### What the task requires
Everything from the first line of the material below through the line containing "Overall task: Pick" is to be printed exactly, and nothing more.

### Input data
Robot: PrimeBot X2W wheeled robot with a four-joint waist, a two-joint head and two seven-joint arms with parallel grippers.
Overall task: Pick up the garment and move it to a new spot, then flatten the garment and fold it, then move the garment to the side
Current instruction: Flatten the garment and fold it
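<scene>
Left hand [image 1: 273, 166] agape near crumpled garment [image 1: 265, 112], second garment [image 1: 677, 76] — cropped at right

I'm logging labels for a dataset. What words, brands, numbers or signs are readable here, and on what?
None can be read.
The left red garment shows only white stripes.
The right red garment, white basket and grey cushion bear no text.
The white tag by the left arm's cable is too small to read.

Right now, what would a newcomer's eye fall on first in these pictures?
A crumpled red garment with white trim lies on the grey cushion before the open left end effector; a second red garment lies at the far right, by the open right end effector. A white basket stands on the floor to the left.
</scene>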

### Answer area
Robot: PrimeBot X2W wheeled robot with a four-joint waist, a two-joint head and two seven-joint arms with parallel grippers.
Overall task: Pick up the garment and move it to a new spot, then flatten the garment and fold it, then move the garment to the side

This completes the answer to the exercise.